Posted: 23 October 2018

You’ve put in the hard work, proven your worth, and have finally got that promotion to your first management role – hurrah! Being the boss means you’ve suddenly got a higher level of responsibility, bringing with it a whole new set of worries – how do you get the most out of your staff, keep them motivated, and earn their respect? Read on for our ten top tips to help you succeed!

You may have a brand-new team to manage, or might suddenly find that you’re in charge of people who used to be your peers, which can cause unwanted tension. Your new position may be particularly challenging if you’re relatively inexperienced or new within the business, or if you’re younger than some of your direct reports – some people feel age equals experience and authority, and are less than willing to obey orders from someone they deem to be a newbie, or somehow inferior because they are younger. 

You didn’t get promoted by mistake – you put in the effort and the powers that be have seen the potential in you for management, but the people you’re now in charge of won’t automatically feel the same: you’ll have to prove your worth as their leader. The following tips will help you hit the ground running, build positive relationships with your direct reports, and nurture a productive and motivated team.

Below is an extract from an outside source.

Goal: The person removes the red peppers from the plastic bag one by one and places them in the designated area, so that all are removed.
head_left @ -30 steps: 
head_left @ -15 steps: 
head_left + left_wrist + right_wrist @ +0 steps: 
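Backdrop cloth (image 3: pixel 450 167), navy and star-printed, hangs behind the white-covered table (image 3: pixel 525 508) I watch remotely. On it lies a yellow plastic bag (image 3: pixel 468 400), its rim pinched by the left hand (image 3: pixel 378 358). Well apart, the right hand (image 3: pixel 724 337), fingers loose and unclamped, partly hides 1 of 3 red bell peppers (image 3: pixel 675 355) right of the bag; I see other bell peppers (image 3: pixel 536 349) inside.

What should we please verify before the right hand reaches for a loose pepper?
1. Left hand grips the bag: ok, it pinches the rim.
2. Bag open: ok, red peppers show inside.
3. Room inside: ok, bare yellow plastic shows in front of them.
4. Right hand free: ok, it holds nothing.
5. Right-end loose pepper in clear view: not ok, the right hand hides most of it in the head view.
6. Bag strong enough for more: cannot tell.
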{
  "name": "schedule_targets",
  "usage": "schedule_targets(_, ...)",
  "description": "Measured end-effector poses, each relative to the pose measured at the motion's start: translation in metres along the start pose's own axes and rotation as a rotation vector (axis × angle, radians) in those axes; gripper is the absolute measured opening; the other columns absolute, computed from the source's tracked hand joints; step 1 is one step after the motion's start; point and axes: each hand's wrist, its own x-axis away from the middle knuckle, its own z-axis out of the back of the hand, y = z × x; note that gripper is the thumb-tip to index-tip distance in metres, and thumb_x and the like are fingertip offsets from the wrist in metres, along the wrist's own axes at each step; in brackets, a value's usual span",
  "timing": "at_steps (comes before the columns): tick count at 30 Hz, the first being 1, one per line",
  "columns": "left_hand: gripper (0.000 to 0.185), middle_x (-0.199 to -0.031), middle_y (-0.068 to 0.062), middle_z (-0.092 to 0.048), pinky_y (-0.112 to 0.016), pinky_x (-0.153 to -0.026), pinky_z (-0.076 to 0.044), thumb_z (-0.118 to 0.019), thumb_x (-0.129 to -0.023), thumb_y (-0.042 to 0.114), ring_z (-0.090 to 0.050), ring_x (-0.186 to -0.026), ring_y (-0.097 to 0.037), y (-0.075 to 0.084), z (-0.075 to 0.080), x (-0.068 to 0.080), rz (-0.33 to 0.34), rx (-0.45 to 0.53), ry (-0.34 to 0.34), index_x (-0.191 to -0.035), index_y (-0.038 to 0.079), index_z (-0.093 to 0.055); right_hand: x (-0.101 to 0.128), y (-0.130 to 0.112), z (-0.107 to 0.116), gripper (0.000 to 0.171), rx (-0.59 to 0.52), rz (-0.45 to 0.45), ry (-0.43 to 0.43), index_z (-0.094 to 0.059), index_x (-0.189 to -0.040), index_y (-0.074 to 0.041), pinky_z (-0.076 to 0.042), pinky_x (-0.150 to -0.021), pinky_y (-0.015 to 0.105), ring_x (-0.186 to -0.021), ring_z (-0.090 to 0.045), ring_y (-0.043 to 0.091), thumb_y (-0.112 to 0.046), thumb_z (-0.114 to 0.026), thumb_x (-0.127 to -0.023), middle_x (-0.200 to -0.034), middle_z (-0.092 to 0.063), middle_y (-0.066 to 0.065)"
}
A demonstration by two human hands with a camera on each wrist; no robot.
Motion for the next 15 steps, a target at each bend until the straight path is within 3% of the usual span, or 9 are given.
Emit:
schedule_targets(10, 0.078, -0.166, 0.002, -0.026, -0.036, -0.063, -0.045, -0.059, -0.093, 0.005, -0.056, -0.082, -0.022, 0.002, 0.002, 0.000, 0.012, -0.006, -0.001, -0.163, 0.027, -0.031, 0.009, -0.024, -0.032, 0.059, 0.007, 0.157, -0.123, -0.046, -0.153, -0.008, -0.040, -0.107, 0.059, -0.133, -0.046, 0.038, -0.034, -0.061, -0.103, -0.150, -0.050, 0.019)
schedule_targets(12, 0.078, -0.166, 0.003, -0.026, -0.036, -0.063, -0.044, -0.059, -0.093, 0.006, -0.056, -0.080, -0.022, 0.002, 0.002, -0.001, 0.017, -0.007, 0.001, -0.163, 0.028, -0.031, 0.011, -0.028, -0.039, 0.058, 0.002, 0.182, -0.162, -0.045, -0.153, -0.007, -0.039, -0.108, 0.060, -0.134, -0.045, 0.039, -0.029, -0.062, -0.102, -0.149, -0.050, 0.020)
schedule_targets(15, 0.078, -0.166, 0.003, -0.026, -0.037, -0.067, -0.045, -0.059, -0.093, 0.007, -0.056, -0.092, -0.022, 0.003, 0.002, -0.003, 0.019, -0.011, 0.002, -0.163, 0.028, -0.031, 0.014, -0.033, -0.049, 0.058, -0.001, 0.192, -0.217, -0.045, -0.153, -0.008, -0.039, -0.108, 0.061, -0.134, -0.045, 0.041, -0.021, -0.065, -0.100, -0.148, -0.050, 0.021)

10 tips to succeed as a new manager

1. Get to know your team

Each team member will have their own way of working; to get the most out of each individual, you need to understand what motivates them, their preferred management style, and what environment helps them perform to the best of their abilities. Have initial meetings with each person to discuss these aspects, and get to know them a bit better – that way you’ll be able to work in a way that supports them to reach their potential. 

2. Communication

During your career, you’re likely to be exposed to a range of different management styles – the good, the bad and the ugly – so you’ll have first-hand experience of what it’s like having a boss who’s poor at communicating. Creating a healthy working relationship with your direct reports encourages transparency, helping foster an environment where employees feel empowered to discuss any problems or challenges within their roles.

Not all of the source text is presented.